The remarks come as motorists and commuters continue to feel the impact of higher fuel prices. The government previously reduced Value Added Tax on petroleum products from 16 per cent to 13 per cent and later to 8 per cent for a limited three-month period ending in July 2026. Despite this relief, pump prices remain elevated.
Based on the latest review by the Energy and Petroleum Regulatory Authority, petrol is currently retailing at Sh197.60 per litre, diesel at Sh196.63, and kerosene at Sh152.78. These prices continue to influence transport costs across the country.
The taxpayers’ lobby argues that temporary tax reductions are not sufficient to stabilize fuel costs. It noted that taxes and levies still make up nearly 45 per cent of pump prices, leaving Kenya vulnerable to fluctuations in global oil markets.
The association warned that sustained increases in fuel prices could trigger wider inflationary pressures. Higher transport costs often cascade through the economy, affecting food prices, manufacturing expenses, and operational costs for small businesses.
The lobby also raised concerns that continued fare hikes could reduce disposable income for households. As transport costs rise, commuters may be forced to cut spending in other areas, potentially slowing economic activity in urban centres.
To address the issue, the association is calling for a more predictable fuel taxation framework. Such a structure, it says, would help shield consumers and businesses from sudden price spikes linked to international oil volatility.
The group also proposed the development of strategic fuel reserves and improved fiscal transparency around petroleum pricing. Long-term energy policies aimed at reducing reliance on imported fuel were also highlighted as part of a broader solution.
In addition, the lobby urged transport associations to align fares more closely with actual operating costs. It emphasized that fare adjustments should reflect genuine expenses rather than creating excessive margins at the expense of passengers.
Commuter Impact
The widening gap between fare increases and fuel costs is already affecting daily travel budgets, particularly on high-traffic routes linking Nairobi with satellite towns.

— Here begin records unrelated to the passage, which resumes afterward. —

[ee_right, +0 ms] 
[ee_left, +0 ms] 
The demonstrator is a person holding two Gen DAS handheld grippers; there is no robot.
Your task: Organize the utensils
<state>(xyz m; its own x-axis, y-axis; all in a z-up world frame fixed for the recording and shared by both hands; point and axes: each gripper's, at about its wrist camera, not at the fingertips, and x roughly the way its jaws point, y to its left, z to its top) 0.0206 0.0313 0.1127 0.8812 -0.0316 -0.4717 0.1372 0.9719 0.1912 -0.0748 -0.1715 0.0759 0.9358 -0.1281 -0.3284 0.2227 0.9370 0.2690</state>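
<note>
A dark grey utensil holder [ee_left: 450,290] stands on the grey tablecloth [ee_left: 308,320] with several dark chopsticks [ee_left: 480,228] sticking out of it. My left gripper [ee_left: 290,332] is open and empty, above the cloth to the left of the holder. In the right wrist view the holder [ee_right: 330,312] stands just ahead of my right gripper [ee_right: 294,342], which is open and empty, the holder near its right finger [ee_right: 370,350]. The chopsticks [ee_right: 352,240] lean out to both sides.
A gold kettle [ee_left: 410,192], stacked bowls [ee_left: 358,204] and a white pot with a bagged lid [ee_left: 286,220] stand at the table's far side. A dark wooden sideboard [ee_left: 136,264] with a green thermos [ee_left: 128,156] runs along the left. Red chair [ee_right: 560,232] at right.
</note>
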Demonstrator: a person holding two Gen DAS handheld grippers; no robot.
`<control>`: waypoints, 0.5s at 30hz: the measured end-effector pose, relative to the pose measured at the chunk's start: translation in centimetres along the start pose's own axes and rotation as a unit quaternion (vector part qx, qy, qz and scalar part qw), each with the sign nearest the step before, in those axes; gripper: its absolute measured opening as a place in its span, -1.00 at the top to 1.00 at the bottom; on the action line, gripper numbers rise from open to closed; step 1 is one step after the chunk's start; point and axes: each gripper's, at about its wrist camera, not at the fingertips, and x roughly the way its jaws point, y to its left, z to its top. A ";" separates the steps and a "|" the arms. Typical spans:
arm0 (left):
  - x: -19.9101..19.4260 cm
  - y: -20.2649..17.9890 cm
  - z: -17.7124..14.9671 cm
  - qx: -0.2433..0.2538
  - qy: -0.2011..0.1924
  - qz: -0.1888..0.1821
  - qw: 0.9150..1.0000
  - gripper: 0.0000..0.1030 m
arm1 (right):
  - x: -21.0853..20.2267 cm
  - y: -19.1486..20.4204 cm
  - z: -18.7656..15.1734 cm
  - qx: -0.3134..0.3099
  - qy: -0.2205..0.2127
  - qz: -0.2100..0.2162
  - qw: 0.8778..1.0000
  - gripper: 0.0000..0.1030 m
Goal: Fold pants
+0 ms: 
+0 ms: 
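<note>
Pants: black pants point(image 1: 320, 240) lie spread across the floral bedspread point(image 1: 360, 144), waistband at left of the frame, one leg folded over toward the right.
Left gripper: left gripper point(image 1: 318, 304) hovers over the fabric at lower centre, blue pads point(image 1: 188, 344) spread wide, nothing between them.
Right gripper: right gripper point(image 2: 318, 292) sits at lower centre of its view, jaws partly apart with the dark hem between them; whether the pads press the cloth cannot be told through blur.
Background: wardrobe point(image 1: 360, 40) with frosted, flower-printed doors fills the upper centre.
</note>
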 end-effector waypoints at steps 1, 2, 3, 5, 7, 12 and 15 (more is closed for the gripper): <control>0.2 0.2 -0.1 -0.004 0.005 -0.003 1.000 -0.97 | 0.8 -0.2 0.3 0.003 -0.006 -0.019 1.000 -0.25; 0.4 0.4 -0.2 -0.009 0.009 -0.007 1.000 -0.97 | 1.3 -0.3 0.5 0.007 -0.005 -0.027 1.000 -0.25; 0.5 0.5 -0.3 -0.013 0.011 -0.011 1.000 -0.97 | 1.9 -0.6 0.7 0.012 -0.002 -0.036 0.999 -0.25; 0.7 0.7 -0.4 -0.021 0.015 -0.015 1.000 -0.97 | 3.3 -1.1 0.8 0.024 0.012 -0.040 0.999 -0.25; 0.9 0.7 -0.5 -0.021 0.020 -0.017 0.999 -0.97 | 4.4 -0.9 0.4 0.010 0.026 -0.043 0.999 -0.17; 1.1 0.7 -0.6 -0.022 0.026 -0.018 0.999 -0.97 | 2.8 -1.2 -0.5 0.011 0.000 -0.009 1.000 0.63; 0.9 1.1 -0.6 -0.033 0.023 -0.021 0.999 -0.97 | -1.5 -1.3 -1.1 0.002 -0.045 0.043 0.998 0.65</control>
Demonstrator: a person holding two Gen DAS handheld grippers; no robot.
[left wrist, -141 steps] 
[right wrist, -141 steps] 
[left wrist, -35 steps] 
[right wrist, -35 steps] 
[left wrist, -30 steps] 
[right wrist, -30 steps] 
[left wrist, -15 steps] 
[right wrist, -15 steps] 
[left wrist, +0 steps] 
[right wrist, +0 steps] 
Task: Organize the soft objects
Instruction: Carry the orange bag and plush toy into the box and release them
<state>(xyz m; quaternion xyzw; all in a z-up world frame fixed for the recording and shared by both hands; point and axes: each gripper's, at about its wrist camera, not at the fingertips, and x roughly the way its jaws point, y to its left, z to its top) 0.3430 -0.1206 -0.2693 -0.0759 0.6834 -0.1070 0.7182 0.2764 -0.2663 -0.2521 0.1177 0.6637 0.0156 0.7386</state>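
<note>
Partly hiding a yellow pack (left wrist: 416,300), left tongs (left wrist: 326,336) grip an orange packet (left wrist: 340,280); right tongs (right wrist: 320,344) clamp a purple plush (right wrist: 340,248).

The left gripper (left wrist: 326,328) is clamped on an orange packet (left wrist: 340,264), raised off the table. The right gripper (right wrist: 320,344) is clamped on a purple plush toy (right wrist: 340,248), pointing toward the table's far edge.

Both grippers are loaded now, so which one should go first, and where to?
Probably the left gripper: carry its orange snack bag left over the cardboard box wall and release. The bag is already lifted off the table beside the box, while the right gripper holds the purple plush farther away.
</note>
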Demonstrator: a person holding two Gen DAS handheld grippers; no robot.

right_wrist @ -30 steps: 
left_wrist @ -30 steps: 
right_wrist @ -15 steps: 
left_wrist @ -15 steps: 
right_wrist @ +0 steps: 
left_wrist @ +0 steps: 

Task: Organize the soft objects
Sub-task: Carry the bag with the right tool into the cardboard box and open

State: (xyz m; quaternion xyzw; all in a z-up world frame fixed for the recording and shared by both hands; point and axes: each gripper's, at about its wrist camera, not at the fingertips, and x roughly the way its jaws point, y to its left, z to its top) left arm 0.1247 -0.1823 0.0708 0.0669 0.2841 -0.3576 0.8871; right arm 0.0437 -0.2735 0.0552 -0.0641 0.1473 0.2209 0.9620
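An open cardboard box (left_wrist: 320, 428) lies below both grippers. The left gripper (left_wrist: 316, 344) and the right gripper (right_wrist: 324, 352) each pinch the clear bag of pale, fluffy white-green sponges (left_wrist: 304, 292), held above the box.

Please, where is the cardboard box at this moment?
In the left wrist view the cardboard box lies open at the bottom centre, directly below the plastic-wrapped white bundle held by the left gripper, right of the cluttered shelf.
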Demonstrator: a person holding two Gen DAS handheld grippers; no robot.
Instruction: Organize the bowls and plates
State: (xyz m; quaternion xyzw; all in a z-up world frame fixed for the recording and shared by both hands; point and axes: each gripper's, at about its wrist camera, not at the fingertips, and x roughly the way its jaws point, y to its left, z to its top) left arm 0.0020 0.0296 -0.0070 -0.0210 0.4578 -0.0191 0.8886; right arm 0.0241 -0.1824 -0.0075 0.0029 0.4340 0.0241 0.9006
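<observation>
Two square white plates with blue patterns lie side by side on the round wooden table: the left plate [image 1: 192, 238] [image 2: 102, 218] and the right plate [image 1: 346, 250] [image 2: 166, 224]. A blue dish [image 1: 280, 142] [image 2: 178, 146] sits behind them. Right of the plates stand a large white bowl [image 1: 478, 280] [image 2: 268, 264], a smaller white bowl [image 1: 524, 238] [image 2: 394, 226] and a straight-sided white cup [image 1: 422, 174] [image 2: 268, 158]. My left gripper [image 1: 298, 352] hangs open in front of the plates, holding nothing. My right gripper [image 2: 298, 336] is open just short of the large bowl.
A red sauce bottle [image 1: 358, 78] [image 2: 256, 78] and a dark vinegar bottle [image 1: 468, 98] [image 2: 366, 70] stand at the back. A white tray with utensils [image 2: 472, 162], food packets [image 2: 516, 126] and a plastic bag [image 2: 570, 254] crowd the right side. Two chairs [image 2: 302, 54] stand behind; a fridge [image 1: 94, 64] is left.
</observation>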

Commuters are facing higher costs for routine trips, with fare adjustments often introduced quickly after fuel price changes. This trend increases transport expenses for workers, students, and businesses that rely on public transport.
Actionable Advice for Commuters
- Compare fares across different PSV operators where possible
- Travel outside peak hours if flexible pricing is used
- Monitor official fuel price updates to understand cost trends
- Use digital payment records to track fare changes over time
- Consider shared or alternative transport options for regular routes
The debate over fare increases highlights the ongoing tension between rising operational costs and commuter affordability. As fuel prices remain high, the balance between fair pricing and operator sustainability continues to shape Kenya’s public transport sector.